_Task brief_:
Transcribe, leaving out every picture, the lines that run from the start of the listing below through the line with "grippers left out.".

━━━ Provided data

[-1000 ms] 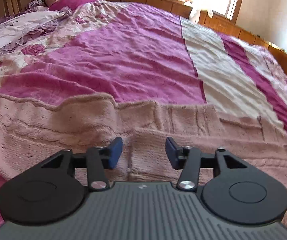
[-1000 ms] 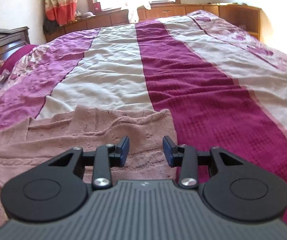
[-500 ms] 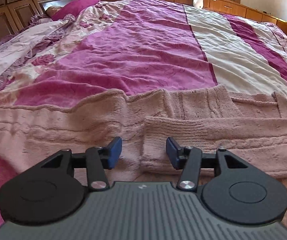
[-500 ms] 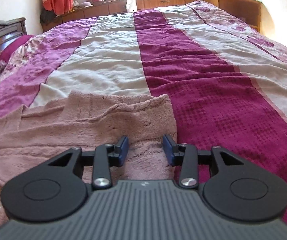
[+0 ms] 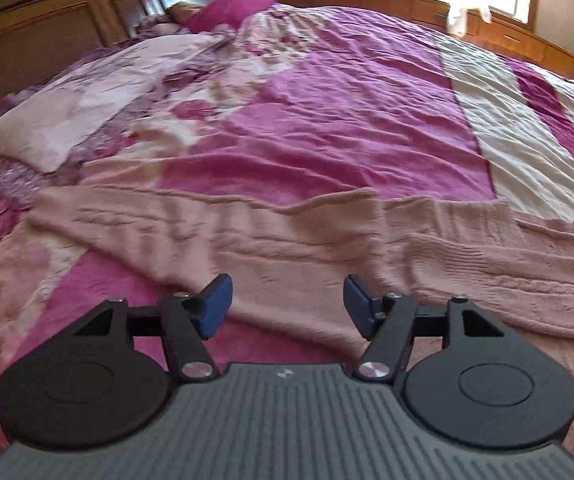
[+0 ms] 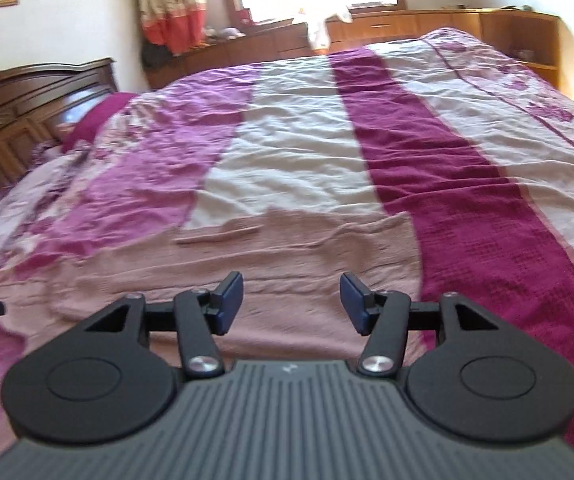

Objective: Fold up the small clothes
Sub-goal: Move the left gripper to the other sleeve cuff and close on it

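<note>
Along the near edge of the bed [image 5: 327, 120], your pink knitted cardigan [image 5: 287, 240] lies spread flat, ribbed and wrinkled. Your left hand-held gripper [image 5: 287, 306] and right hand-held gripper [image 6: 291, 304] hover above it, wide apart, empty. Motion blur smears its folds.

We see the left gripper [image 5: 287, 304] and right gripper [image 6: 291, 302] built alike: matte black w/ a grey ribbed housing [image 6: 287, 420] bearing a small pale logo. Each has two round black discs, angled link arms w/ silver screws [image 5: 374, 370], and dark blue finger pads [image 5: 217, 306].
</note>
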Demonstrator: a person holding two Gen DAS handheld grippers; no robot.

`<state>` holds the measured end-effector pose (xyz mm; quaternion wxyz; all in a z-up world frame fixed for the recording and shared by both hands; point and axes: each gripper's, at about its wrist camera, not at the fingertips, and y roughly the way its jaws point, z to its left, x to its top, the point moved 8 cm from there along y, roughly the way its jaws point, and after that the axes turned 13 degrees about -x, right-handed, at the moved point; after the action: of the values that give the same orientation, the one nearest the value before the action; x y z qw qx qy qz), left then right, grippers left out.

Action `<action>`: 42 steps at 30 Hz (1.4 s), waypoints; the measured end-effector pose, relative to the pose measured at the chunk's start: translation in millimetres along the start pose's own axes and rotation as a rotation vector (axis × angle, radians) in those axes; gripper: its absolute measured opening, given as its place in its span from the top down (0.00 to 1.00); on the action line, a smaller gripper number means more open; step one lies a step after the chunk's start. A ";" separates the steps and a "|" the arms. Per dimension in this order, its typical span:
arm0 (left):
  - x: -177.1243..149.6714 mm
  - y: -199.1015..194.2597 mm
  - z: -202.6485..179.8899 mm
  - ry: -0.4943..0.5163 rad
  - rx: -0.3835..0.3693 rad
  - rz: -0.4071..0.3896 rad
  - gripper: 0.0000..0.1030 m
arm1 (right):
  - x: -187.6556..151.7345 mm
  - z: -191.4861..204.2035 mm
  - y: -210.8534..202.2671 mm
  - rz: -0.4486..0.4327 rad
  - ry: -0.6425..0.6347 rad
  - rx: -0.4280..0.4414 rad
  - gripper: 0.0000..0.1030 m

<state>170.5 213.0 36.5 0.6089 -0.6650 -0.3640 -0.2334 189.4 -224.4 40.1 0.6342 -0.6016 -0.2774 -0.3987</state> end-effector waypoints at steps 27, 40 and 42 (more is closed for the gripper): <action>-14.1 50.9 96.5 -0.316 -0.042 0.013 0.22 | -107.3 26.2 -8.9 0.196 -0.020 -0.034 0.45; 12.9 93.6 104.1 -0.361 -0.034 -0.048 0.22 | -110.0 25.2 -3.7 0.196 -0.002 -0.032 0.44; 16.9 98.6 102.3 -0.358 -0.037 -0.055 0.24 | -110.1 25.9 -3.3 0.196 -0.001 -0.031 0.43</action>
<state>243.3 317.3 -29.2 0.5156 -0.6968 -0.4802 -0.1344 131.9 -179.9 -46.5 0.6605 -0.6359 -0.2116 -0.3387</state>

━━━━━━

_Answer section_:
[-1000 ms] 
[-1000 ms] 
[-500 ms] 
[-500 ms] 
[+0 ms] 
[+0 ms] 

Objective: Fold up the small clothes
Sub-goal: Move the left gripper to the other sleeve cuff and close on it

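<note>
Along the near edge of the bed [image 5: 327, 120], your pink knitted cardigan [image 5: 287, 240] lies spread flat, ribbed and wrinkled. Your left hand-held gripper [image 5: 287, 306] and right hand-held gripper [image 6: 291, 304] hover above it, wide apart, empty. Motion blur smears its folds.

We see the left gripper [image 5: 287, 304] and right gripper [image 6: 291, 302] built alike: matte black w/ a grey ribbed housing [image 6: 287, 420] bearing a small pale logo. Each has two round black discs, angled link arms w/ silver screws [image 5: 374, 370], and dark blue finger pads [image 5: 217, 306].
</note>
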Demonstrator: a person holding two Gen DAS handheld grippers; no robot.

`<state>` holds the measured end-effector pose (xyz mm; quaternion wxyz; all in a z-up world frame fixed for the recording and shared by both hands; point and axes: each gripper's, at about its wrist camera, not at the fingertips, and y roughly the way its jaws point, z to its left, x to its top, the point moved 8 cm from there along y, roughly the way its jaws point, and after that the axes turned 13 degrees about -x, right-handed, at the moved point; after the action: of the values that give the same orientation, the one nearest the value before the action; x y z qw qx qy qz), left then right, grippers left out.

This completes the response to the exercise.